Он неловко, засидело встает, роняет с колена картуз и долго ищет его под столом в чьих-то ногах. Найдя картуз, опускается на плоский камень перед меркнущим костром, подбрасывает на угли обгорелые концы и замирает, вытянув вперед правую ногу. Где-то рядом, за желтым пятном огнища дробит о карги свои неусыпные валы Онега: восемь и девятый, восемь и девятый… Зыбкий свет костра высвечивает корни старого дерева, обнаженные, ястребино-скрюченные, цепко обхватившие валуны. Глухой шум прибоя сливается с вершинным шумом сосны, в корне которой что-то скрипит и постанывает. Савоня слушает этот шум и, допразднывая в себе свой праздник, возвращается к песне:

Ай дайте, подайте ой да мне шелковый нево-о-д,
Ах да шелков невод кинуть, ой да белу рыбу выну-у-уть…

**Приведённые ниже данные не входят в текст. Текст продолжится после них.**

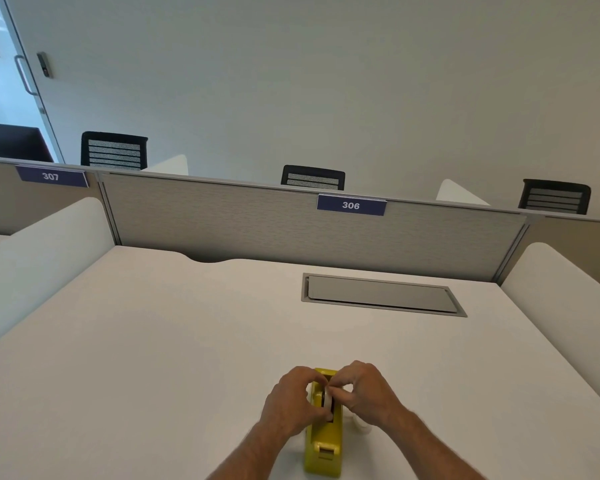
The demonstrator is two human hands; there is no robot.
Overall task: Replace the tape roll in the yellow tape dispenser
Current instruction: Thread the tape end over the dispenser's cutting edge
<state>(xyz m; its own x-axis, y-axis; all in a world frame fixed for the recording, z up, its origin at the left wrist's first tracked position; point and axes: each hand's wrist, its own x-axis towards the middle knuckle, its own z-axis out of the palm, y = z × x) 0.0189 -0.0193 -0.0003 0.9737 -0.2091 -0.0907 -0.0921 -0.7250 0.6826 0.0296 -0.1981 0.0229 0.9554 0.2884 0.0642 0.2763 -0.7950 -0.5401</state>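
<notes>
Yellow plastic tape dispenser [324,441], oblong: stands on the white desk surface [174,341] close to its near edge, right of centre, long axis running from near edge to far edge, cutter end nearest the person. Whitish tape roll [327,398], on edge in the dispenser's well, its flat faces turned left and right. Left hand [291,400]: fingers curled, pinching the roll from the left side. Right hand [366,393]: fingertips closed on the roll's top from the right. Both hands equally near; the roll lies directly between them. Second pale roll-like object [360,426]: just right of the dispenser, partly hidden by the right wrist; identity uncertain.
</notes>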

Песню эту любил петь еще Савонин дед, а деду, должно, досталась она от его дедов – стародавняя запредельная песня. Помнит Савоня, как однажды – и больше потом не доводилось – ездили они с дедом на ярмарку в далекую и сказочную Шуньгу, ошеломившую тогда Савоню-мальчика непреломным скопищем народа, лошадей, лавок, веселой пестротой свезенных туда обонежских поморских и питерских товаров: топоров, пил, прялок, разрисованных дуг, щепной рухляди, тканого узорочья, куньих и горностаевых связок, дегтярных бочек и семужьих балыков… Ехали в Шуньгу не день, а уж и запамятовал сколько, помнит только, как скрипели на раскатах обозные сани, фыркали заиндевелые, с белыми ресницами кони, как хлопали рукавицами озябшие ездовые. Савоня лежал в уютной темени тулупа, задремывал и просыпался то в Подъельниках, то в Губе Великой, то в Космозере… А Шуньги все не было, и дорога бежала и бежала обочь молчаливых боров и усопших подо льдом проток и речек. И все маячила в санном передке дедовская заснеженная баранья шапка, и слышалось неторопливое, отлетавшее с дыханием, с морозным парком:

Ах да шелков невод кинуть, да белу рыбу вынуть.
Ах да бела рыба щука, ой да белая белу-уга-а-а…

Савоня неспешно и бережно, как тонкую мережу, разматывает свою с детства любимую песню, пряча напев за шумным и непонятным спором, все еще продолжавшимся за его спиной, и жалеет, что праздник как-то поломался, не попели хороших песен. Зачем было и ехать.

Между тем Гойя Надцатый, окончательно обидевшись на Несветского, уходит на мыс к брошенной треноге, Шурочка пытается его удержать, а потом напускается на Несветского.

– Ну скажи, за что ты на него навалился? Вечно ты со своими дурацкими спорами!

– Почему же дурацкими? – Несветский засовывает руки в брючные карманы и возбужденно, с победным чувством петуха, только что расклевавшего голову своему хилому противнику, прохаживается вдоль стола. – Все эти иконки, лапти, Иваны Калиты, протопопы Аввакумы…

– У тебя в волосах паук! – вдруг вскрикивает Шурочка.

– Где? Разве?… – Несветский, смешавшись, отряхивает волосы, ломая свой аккуратно расчесанный пробор.

– Ой, вон он побежал по рукаву! Ужасно боюсь пауков!